"I still recommend those guys today."
So their investment in goodwill has more than paid off then.
Nice when that happens.
Jim Thompson got in touch with The Register about the mother of all On-Call stories, recalling the time he received a message asking him to come back to New Orleans because a storm called “Hurricane Katrina” was on its way and looked bad. It's nearly 10 years since Katrina raged, so Jim kindly retrieved his jottings on the …
Make sure you have a plan to communicate with people. During a serious regional disaster you will not be able to call anyone with a phone in the affected area code.
Can't agree more with this, although some might think I take this to extremes. (Hey, it's good exercise and it's fun hearing people's responses from 1000km away, "Did you say bicycle mobile? Wow!") In short, it has to be a BAD disaster for me to not be contactable by someone.
In short, don't assume the usual telecommunications services will be operating normally. They may be up, they may be heavily overloaded. If they are working, do everyone a favour and keep your calls short. Text messaging might be worth using instead since that doesn't need real-time network delivery. It may also be worth investing in a few CB sets too, they may not go many kilometres, but it beats yelling!
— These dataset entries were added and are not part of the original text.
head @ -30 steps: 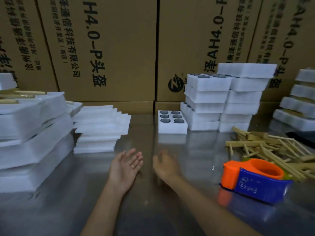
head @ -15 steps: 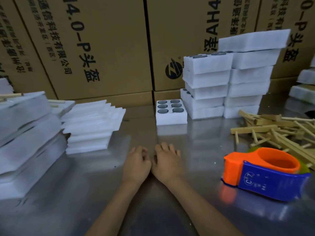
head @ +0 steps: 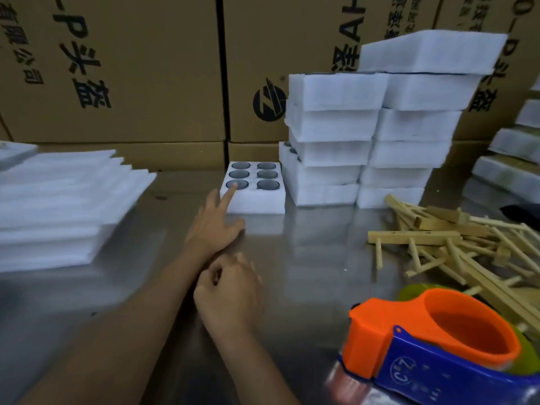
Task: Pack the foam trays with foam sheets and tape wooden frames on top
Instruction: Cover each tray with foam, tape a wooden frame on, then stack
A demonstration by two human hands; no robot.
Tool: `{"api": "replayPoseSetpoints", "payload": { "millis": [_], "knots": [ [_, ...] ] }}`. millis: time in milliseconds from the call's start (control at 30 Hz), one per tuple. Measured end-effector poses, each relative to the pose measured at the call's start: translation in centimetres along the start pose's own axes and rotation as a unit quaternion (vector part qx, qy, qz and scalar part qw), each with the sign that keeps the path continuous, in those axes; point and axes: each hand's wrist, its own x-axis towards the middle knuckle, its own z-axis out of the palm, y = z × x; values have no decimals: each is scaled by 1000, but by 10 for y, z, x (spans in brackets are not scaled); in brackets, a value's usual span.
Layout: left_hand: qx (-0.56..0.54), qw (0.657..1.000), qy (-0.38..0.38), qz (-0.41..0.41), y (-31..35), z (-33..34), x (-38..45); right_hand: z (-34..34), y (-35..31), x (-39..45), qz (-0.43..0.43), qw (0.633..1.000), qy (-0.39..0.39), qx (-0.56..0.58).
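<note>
Since half a second ago, when both hands lay flat side by side on the metal table [head: 306, 258], the left hand [head: 214, 222] has reached forward and the right hand [head: 230, 290] has drawn back towards the body. The left hand now stretches out with its fingers extended, the index fingertip touching the near-left edge of a white foam tray [head: 254, 197] that holds six dark round pieces; the hand grips nothing. The right hand sits just behind the left wrist, its fingers loosely curled and holding nothing. Well to the left of the left fingers lies a stack of foam sheets [head: 67, 206]. Beyond and to the right of the pointing fingertip, just beside the tray, stand two stacks of foam trays [head: 371, 135]. Farther right of the fingers sprawls a heap of wooden frames [head: 455, 241], and near the right hand, to its right, sits an orange and blue tape dispenser [head: 438, 343]. Cardboard boxes [head: 131, 68] with printed characters stand behind everything.
</note>
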Motion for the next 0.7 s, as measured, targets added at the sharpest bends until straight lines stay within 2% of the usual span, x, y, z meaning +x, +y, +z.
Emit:
{"api": "replayPoseSetpoints", "payload": {
  "millis": [267,500,700],
  "knots": [
    [-10,999,21,37,-6,5,30,0,1,0,-3,1000,-15,-5],
    [-34,999,33,10,-2,7,24,0,2,1,-1,1000,-19,11],
    [-129,991,20,-22,0,0,20,2,3,3,-10,1000,-7,5]
  ]
}}
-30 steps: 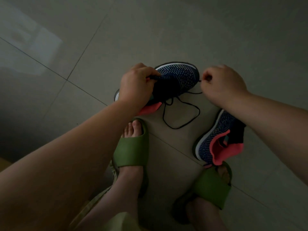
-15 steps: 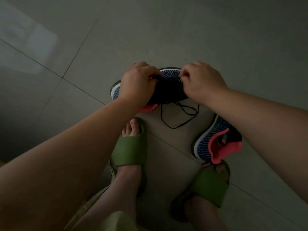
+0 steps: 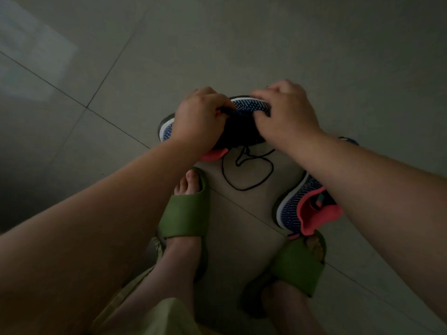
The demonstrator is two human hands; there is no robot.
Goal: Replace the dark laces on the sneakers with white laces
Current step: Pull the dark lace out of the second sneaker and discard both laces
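Note:
A dark blue knit sneaker (image 3: 251, 108) with a white sole and a pink lining sits on the floor ahead of me. My left hand (image 3: 198, 119) grips its left side near the tongue. My right hand (image 3: 285, 114) lies curled over the lace area, fingers pinching at the dark lace there. The loose part of the dark lace (image 3: 249, 170) trails in loops on the floor below the shoe. The second sneaker (image 3: 304, 209) lies at the right, partly under my right forearm. No white lace is in view.
My two feet in green slides (image 3: 186, 213) (image 3: 297, 264) stand just below the sneakers. Grey floor tiles (image 3: 242, 44) with dark grout lines spread all around. The light is dim.
My right hand, which a second ago was out to the right pulling the lace, has come back onto the sneaker's lace area. The lace loops on the floor have shifted slightly.

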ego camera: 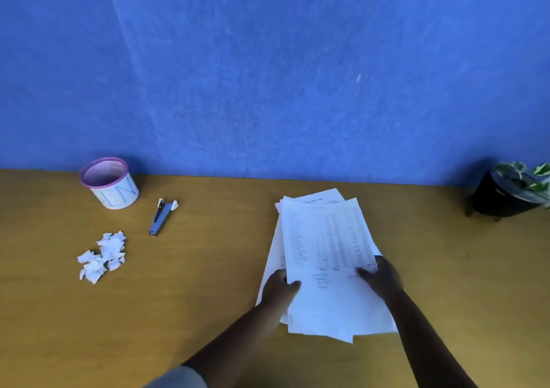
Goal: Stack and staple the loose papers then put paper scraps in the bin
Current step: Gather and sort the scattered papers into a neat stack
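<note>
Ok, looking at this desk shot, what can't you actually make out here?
All in the head view:
- Papers: print too small and blurred to read; the sheet count is hidden by overlap.
- Sheets' lower edges: partly covered by the left hand and right hand.
- Bin: its inside is hidden by the rim angle.
- Stapler: too small to see any staples.
- Plant: cut off by the right edge.

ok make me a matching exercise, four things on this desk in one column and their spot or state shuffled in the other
Things:
1. stapler
2. paper scraps
3. bin
4. loose papers

Places or states:
A. held at both side edges by the left hand and right hand
B. by the blue wall, far left
C. small heap in front of the bin
D. lying between the bin and the papers

Pairs: 1-D, 2-C, 3-B, 4-A
</note>
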A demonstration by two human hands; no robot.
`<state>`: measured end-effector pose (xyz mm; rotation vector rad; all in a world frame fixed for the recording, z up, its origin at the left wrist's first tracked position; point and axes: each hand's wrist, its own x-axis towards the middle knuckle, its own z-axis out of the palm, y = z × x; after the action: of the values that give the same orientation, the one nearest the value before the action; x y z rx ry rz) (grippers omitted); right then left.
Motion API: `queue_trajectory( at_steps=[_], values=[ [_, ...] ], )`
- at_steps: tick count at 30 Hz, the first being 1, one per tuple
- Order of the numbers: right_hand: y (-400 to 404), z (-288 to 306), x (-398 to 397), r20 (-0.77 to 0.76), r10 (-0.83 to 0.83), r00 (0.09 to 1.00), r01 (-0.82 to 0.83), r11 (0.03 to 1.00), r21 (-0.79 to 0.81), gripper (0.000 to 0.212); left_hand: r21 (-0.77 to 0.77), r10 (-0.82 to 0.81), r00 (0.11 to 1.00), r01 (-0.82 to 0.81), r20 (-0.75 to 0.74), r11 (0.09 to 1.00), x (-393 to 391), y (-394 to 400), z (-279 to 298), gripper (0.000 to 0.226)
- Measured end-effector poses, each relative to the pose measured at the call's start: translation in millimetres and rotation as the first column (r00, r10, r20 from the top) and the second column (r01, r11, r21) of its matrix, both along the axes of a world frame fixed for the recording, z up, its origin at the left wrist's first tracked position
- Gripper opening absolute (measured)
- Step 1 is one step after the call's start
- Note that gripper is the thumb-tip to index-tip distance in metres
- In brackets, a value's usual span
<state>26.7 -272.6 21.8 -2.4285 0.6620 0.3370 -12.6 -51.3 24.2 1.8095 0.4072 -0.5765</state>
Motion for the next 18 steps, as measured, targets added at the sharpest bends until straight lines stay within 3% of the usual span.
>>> queue_trajectory(
  at_steps=[3,8,18],
  values=[
    [-0.5,-3.2,-3.0,-0.022,-0.059,0.998,0.056,0.991,-0.119,0.071,0.065,0.056,0.998,-0.057,0.019,0.996,2.1,-5.6,-1.1,0.031],
    [3.6,-7.2,-2.9,-0.061,-0.039,0.997,0.025,0.976,-0.214,0.095,-0.008,0.06,0.998,-0.06,-0.033,0.998,1.6,-9.5,-1.4,0.029],
    [-14.9,-8.8,19.1,-0.116,-0.039,0.992,0.02,0.986,-0.164,0.091,-0.231,0.167,0.964,-0.214,-0.207,0.949,6.3,-14.1,17.2,0.025]
  ],
)
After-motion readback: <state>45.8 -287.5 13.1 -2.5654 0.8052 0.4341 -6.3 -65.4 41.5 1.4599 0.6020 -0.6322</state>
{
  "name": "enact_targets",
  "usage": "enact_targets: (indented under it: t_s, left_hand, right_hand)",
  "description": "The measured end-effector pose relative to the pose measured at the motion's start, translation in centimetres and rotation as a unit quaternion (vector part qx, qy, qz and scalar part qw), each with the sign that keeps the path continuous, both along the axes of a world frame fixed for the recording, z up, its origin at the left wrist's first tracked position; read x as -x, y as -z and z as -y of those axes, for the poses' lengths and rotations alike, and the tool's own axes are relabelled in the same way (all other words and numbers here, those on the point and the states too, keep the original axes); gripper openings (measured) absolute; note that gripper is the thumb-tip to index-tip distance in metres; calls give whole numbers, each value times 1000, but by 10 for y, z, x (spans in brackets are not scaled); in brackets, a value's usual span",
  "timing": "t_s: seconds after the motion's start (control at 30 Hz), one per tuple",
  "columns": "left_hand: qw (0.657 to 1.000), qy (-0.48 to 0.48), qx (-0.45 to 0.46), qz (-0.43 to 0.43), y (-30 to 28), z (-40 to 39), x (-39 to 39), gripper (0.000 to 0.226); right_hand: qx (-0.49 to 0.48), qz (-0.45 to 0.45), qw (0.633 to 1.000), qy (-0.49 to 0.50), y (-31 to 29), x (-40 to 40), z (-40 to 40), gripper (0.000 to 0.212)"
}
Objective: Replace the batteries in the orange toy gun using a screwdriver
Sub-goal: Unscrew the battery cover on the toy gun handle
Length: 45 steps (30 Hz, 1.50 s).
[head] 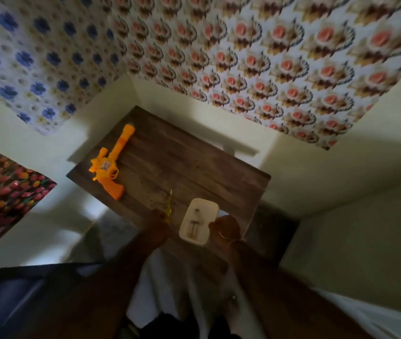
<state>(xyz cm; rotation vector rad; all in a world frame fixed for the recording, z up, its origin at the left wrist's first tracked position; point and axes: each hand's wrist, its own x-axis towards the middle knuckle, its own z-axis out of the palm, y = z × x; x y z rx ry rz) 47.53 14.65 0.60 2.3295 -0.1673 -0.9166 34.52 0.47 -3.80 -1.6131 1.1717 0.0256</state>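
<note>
The left hand point(156, 222) grips the thin yellow-handled screwdriver point(169, 206); the right hand point(226, 227) holds the edge of the pale plastic tub point(200, 220) between both hands. The orange plastic toy gun point(111, 160) lies untouched, well beyond the left hand — just starting, I think. Next — reach the gun and find its screw.

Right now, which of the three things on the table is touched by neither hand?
The orange toy gun. The left hand holds the yellow screwdriver, and the right hand touches the white container.
</note>
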Motion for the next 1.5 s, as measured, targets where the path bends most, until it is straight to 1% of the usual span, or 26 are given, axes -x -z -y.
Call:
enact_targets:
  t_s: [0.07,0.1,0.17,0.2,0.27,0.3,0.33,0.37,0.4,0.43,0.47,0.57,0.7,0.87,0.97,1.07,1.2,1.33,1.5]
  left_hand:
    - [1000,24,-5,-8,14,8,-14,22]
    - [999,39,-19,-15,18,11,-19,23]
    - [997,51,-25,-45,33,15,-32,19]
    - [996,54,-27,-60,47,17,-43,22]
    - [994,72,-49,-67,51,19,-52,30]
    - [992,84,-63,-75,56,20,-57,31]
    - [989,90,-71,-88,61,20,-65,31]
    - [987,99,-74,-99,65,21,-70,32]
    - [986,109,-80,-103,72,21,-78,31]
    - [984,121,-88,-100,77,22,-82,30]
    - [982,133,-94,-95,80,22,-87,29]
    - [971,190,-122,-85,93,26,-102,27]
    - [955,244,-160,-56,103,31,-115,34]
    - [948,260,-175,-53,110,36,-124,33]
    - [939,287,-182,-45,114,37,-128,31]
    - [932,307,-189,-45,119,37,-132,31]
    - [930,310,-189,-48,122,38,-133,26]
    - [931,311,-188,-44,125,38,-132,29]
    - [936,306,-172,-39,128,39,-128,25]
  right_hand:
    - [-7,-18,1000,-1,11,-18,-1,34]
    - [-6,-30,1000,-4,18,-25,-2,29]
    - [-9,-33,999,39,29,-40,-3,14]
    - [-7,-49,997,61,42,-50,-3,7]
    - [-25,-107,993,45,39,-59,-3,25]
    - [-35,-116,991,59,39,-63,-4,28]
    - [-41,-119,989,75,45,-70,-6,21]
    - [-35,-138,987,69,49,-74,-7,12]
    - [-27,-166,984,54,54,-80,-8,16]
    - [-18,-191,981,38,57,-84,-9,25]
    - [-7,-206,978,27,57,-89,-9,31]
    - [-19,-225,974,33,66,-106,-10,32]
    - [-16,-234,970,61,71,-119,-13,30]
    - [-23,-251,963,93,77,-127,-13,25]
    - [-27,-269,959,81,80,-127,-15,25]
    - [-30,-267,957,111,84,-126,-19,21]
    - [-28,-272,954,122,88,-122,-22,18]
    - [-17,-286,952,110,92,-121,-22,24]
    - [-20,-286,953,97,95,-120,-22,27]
Two years after Katrina, I found myself on an extended (ended up being a total of 6 months) business trip to Dallas. It was actually a very nice assignment - I really don't mind the summer extremes there, and you can get some pleasant weather in the winter. Anyway, guns are a serious business in Texas. The only rule at the office seemed to be that concealed firearms must be declared on arrival. But none of the pick up trucks in the car park had gun racks. All the guides clearly stated I should see pick up trucks with gun racks in Texas! I was actually a bit disappointed, and asked about this. I was told a lot of bad elements had come in amongst the Katrina refugees and, after a few nasty incidents, the locals voluntarily stopped putting their guns on show.
Per the Henry mentioned in the article, I was told various stories of law abiding citizens having firearms confiscated, around New Orleans. In an armed society, this meant the only people carrying were the bloody criminals.
My assignment in Dallas? Testing a massive,largely automated, DR solution for one of my customers back in the UK.
Watch this documentary
http://www.imdb.com/title/tt2520398/ Assaulted Civil rights under fire Produced by Ice T.
It has a section on Katrina that is very scary. Only the criminals had guns when the authorities were done.
The rest of it is very interesting.
This is why all my tech guys have laptops, mobiles with modem tethering, remote access from the laptop, with citrix access from any PC to a remote support VMs as back up. In addition we run dual data centres with key infrastructure duplicated and replicated between sites. Multiple ISPs and telcos used for network resilience. Huge UPS with massive generator backup to survive power outages. Every single bit is backed up to tape cross site.
So the only concern is MTR. The fact we have so much data and too few spare servers to put it on, mitigated by the fact we could use VMs. It would be slower than I'd like but we'd not lose any data and would be able to get back every service in time.
"That is fine but you need to find a consensual female.
My approach is duplication, redundancy and documentation stating what to do in each scenario."
Shirley (for it is she who consented) would prefer spontaneity rather than a documented checklist of what to do. Duplication might be ok, but I'm not so sure redundancy is required. What's that? You took a banana AND a cucumber?
Last year, I was involved with a disaster; not on the IT side though. Some of my thoughts.
If you think that the authorities have planned for BC / DR, think again. Most of them will have had numerous meetings and discussions, but none of this will be in the slightest bit relevant when it all goes belly up. Most of their staff will not have read any plans and will mostly stay in offices hiding; those that go out to meet the public will stand around looking bewildered.
This includes Police, who will possibly have some junior staff standing around being visible to "prevent civil unrest / looting" but actually achieve very little. They will probably have a silver & gold command structure, which will prove to be as useful as the proverbial chocolate tea pot. They won't talk to fire or ambulance service, so expect fire engines and ambulances to end up in the wrong places.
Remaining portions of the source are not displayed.